CI SONO IMPORTANTI RICONOSCIMENTI DEL RUOLO DI GUIDA dell’area mediterranea, che provengono dall’economista filosofo Latouche, il quale non per nulla tiene spesso le sue conversazioni nel sud est della Sicilia, ma anche di Messner, che a Taobuk 2017 ha esortato la Sicilia a porsi in ruolo di garanzia fra le culture dei due continenti che essa rappresenta per ragioni storiche e persino etniche. C’è Stiglitz, premio Nobel, che ancora al mediterraneo guarda per una nuova composizione economico finanziaria della crisi. C’è persino il ricordo rinnovato di Enrico Berlinguer, che con la sua “austerità” torna a suggerire un modello di vita – insieme alla sobrietà di Latouche – proprio del sud est della nostra Isola.
OCCORRE SPOSTARE PROPRIO NEL MEDITERRANEO il baricentro dell’Europa, con accordi fra i Paesi che vi si affacciano, accordi che vengano perseguiti a partire dalla Sicilia affinché siano i valori di quest’area a diffondersi e non certo quelli dell’affarismo rapace delle predatorie lobby economico – finanziarie, né gli stili di vita sempre più disadorni e non conviviali dei paesi freddi.
COSA SI PUO’ FARE? Serve mettere in campo servizi e azioni a favore delle persone e nei territori.

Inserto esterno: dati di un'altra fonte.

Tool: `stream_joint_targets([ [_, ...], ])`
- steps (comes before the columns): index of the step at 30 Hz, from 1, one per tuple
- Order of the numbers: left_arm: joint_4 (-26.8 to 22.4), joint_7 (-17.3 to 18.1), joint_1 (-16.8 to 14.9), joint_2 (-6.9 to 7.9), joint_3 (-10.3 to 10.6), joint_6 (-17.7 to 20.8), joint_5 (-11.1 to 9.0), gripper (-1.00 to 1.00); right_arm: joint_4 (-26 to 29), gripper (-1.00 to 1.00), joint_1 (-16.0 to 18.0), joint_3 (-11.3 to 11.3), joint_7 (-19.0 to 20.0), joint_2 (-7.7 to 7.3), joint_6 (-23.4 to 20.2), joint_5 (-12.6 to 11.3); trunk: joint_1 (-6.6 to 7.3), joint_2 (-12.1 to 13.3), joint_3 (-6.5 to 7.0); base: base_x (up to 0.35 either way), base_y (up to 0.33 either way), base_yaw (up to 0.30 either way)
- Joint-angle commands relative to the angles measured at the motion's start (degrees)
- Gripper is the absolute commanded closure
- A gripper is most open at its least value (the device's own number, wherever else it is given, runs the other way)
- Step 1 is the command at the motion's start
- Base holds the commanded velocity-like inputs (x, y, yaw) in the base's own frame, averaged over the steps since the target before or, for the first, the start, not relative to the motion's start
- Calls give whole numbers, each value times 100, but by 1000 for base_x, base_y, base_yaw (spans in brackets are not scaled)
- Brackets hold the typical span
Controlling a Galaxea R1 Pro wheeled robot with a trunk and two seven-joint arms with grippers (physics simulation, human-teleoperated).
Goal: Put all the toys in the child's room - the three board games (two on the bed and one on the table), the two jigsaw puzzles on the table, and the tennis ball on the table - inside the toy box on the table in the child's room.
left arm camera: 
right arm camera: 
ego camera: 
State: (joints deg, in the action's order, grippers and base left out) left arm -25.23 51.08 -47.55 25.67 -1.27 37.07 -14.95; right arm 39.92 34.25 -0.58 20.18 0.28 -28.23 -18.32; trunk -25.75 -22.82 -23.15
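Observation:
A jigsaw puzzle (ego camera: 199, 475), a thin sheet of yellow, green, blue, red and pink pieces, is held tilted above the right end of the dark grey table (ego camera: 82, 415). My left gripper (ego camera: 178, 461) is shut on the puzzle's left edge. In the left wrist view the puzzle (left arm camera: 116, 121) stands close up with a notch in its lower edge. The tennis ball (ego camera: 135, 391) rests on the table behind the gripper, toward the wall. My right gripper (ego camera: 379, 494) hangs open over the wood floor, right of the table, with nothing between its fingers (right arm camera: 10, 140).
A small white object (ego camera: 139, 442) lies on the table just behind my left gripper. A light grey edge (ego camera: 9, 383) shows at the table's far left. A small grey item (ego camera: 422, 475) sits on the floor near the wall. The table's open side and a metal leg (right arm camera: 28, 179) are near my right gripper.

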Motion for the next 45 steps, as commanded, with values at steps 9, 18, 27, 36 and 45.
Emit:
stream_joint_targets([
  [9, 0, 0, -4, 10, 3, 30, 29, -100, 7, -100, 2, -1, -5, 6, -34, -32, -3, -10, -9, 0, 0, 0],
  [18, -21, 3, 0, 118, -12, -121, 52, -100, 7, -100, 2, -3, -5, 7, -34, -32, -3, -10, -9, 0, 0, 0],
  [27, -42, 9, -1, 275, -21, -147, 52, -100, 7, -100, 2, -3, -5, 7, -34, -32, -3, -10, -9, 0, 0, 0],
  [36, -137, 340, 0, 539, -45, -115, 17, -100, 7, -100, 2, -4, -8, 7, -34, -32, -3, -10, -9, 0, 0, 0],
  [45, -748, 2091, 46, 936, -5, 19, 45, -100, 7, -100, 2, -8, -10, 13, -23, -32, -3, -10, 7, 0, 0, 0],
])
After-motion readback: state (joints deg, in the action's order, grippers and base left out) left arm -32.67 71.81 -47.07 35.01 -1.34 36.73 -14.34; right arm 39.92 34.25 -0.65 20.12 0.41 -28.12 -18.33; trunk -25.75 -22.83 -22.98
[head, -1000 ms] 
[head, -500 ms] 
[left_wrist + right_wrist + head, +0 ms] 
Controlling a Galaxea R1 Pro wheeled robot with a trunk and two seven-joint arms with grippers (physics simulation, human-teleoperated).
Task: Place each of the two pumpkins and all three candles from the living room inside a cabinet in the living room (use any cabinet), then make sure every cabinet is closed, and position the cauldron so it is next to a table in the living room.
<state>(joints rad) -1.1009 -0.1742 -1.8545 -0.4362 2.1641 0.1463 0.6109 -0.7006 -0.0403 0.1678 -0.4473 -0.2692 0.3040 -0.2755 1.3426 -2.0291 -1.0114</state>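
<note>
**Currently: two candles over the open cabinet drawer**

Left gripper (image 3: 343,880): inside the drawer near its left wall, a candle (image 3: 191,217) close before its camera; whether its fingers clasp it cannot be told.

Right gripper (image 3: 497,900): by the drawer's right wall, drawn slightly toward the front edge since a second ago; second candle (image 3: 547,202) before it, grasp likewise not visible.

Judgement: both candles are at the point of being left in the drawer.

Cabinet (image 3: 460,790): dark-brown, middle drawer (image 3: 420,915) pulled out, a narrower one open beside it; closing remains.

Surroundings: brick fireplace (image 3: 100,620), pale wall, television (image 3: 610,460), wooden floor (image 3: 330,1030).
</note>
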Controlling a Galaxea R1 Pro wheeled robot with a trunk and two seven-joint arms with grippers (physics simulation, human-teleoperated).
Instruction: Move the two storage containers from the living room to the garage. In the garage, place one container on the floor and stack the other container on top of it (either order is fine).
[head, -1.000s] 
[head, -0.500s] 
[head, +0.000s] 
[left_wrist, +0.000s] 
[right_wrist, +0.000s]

Serve sconfiggere definitivamente la “politica del giorno delle elezioni”. Serve portare alla vittoria la Politica Diffusa di Giulio Marcon (2005) mediante gli strumenti della Partecipazione Popolare
Strutturata e della gestione del Bene Comune. Serve agire tenendo avanti a sé le tre “C” di Contaminazione, Condivisione, Cooperazione, insieme alla quarta, quella di una Costituzione Italiana che va difesa da saccheggi e rapine, come Ragusa e la sua provincia tanto bene hanno saputo fare. Serve guardare al futuro e contrastare al “modello petrolio“, contrasto qui operato sempre con attenzione a caparbietà mediante i ricorsi contro le trivellazioni a mare e in terra.
INSOMMA OCCORRE IMPEGNARSI PIU’ DI SEMPRE per fare in modo che le persone, le famiglie, padri, figli, nonni, le persone che vivano con altri o meno, non si sentano mai più abbandonate e perciò, nelle pur inevitabili difficoltà possano sentirsi, se non proprio felici, sorrette, accompagnate dallo Stato e dalla Comunità e, per questa via, mai più sole, mai più infelici.
Giorgio Massari proseguirà, il suo progetto andrà avanti. Anche il nostro. Ci saremo, parteciperemo, faremo.